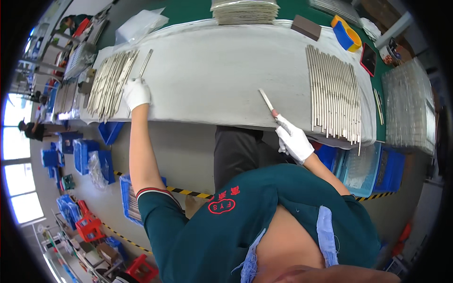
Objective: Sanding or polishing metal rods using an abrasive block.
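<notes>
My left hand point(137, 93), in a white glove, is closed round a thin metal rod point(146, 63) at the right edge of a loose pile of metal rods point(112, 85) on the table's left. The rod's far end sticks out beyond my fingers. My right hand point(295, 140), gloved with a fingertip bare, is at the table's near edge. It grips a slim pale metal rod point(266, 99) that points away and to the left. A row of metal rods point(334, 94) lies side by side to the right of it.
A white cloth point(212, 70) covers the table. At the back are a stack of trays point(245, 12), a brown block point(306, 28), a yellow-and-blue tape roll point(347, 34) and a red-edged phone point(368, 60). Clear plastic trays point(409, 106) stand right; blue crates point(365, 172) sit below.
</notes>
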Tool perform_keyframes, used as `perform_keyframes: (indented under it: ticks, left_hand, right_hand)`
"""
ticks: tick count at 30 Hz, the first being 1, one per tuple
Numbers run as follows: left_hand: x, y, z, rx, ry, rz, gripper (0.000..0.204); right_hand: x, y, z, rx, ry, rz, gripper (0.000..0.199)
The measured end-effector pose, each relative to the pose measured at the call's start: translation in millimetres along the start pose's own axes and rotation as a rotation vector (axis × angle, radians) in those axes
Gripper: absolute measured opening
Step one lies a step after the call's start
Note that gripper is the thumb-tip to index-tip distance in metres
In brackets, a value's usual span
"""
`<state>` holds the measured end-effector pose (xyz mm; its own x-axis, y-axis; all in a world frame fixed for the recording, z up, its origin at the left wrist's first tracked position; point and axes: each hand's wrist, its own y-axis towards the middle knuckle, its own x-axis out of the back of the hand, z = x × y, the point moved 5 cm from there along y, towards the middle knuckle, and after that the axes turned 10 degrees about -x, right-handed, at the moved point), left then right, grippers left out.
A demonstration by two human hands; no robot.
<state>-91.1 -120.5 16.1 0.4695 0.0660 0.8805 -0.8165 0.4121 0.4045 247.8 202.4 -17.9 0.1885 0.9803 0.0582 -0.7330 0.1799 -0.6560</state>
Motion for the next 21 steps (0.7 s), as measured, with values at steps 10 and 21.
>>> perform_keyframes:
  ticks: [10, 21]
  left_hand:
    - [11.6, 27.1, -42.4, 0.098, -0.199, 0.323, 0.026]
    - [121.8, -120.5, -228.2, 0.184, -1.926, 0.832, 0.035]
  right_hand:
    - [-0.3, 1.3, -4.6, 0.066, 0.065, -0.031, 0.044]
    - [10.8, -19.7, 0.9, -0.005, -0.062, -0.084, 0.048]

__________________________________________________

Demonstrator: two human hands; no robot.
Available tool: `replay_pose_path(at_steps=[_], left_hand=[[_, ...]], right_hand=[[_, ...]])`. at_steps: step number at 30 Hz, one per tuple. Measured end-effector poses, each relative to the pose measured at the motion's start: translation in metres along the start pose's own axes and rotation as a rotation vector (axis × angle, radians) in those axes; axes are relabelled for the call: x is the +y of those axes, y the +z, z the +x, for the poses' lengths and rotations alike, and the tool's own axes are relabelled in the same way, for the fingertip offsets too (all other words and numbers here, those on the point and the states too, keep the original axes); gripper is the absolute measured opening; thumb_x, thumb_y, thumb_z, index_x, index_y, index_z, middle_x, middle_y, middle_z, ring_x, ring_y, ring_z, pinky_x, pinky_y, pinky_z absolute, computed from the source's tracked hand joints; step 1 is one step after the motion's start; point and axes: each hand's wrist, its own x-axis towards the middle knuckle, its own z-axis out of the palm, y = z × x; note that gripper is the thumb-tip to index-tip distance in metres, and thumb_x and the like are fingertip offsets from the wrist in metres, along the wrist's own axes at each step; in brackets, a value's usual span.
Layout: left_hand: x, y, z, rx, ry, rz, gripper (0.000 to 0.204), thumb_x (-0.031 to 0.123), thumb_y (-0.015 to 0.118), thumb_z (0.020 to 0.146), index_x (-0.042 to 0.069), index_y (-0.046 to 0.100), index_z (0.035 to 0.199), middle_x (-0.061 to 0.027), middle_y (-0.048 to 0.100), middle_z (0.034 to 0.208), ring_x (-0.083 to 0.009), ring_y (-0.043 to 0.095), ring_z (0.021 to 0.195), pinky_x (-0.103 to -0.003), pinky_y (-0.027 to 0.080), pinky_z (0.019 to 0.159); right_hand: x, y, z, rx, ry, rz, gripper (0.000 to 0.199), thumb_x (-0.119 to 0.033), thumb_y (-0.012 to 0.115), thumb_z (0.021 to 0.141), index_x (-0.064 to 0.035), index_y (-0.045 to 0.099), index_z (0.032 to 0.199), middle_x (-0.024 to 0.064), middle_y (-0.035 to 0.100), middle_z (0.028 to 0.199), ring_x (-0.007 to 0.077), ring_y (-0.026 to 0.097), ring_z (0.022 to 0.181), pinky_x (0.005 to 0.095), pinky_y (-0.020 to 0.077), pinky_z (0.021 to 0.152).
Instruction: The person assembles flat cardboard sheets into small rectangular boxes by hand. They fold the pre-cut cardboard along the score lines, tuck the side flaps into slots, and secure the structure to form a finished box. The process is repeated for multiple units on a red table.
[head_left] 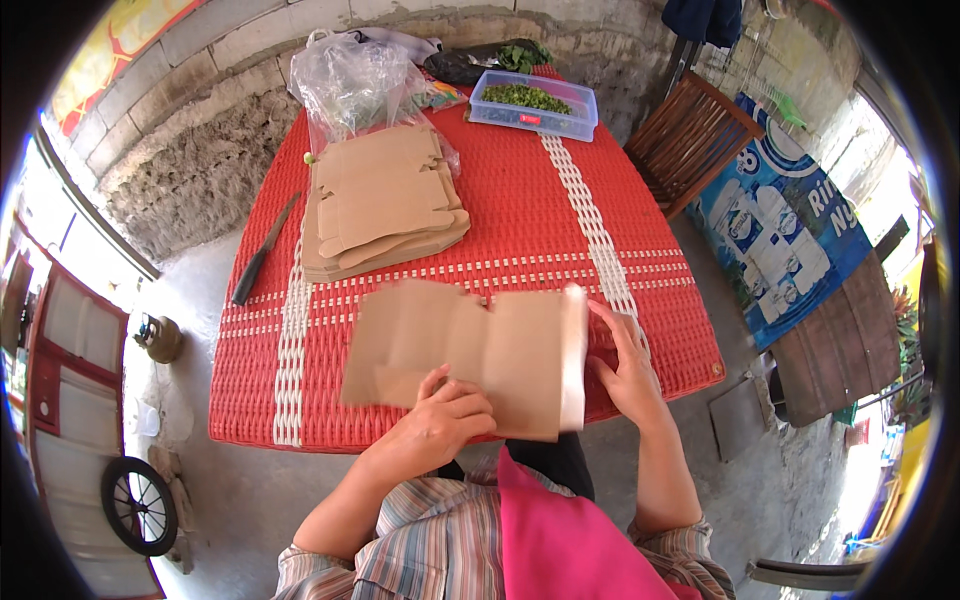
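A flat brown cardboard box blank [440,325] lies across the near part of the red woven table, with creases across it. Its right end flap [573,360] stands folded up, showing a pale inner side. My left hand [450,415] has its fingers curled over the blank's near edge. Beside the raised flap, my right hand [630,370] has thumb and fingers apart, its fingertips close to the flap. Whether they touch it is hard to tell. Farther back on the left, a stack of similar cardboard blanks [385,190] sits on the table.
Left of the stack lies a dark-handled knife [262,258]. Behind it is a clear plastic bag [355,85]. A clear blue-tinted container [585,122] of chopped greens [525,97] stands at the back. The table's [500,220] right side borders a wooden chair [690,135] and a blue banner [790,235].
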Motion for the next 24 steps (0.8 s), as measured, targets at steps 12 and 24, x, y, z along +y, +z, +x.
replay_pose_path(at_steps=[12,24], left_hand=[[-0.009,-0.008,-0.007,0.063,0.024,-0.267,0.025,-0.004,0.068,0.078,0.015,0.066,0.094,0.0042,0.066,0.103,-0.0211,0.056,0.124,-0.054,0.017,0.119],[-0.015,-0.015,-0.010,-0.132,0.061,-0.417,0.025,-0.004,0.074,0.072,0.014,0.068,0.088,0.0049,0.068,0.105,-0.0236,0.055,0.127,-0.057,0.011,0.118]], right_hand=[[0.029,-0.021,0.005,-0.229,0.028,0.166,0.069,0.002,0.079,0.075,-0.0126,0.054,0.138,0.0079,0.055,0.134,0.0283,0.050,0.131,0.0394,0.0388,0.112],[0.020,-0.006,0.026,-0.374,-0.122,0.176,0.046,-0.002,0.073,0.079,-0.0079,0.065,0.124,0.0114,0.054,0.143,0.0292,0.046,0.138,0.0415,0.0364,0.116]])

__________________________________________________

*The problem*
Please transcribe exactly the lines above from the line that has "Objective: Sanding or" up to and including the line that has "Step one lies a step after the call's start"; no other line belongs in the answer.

*Response area*
Objective: Sanding or polishing metal rods using an abrasive block.
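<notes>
My left hand point(137, 93), in a white glove, is closed round a thin metal rod point(146, 63) at the right edge of a loose pile of metal rods point(112, 85) on the table's left. The rod's far end sticks out beyond my fingers. My right hand point(295, 140), gloved with a fingertip bare, is at the table's near edge. It grips a slim pale metal rod point(266, 99) that points away and to the left. A row of metal rods point(334, 94) lies side by side to the right of it.
A white cloth point(212, 70) covers the table. At the back are a stack of trays point(245, 12), a brown block point(306, 28), a yellow-and-blue tape roll point(347, 34) and a red-edged phone point(368, 60). Clear plastic trays point(409, 106) stand right; blue crates point(365, 172) sit below.
</notes>
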Tool perform_keyframes, used as `perform_keyframes: (indented under it: ticks, left_hand, right_hand)`
"""
ticks: tick count at 30 Hz, the first being 1, one per tuple
Numbers run as follows: left_hand: x, y, z, rx, ry, rz, gripper (0.000..0.204); right_hand: x, y, z, rx, ry, rz, gripper (0.000..0.199)
The measured end-effector pose, each relative to the pose measured at the call's start: translation in millimetres along the start pose's own axes and rotation as a rotation vector (axis × angle, radians) in those axes
Gripper: absolute measured opening
Step one lies a step after the call's start

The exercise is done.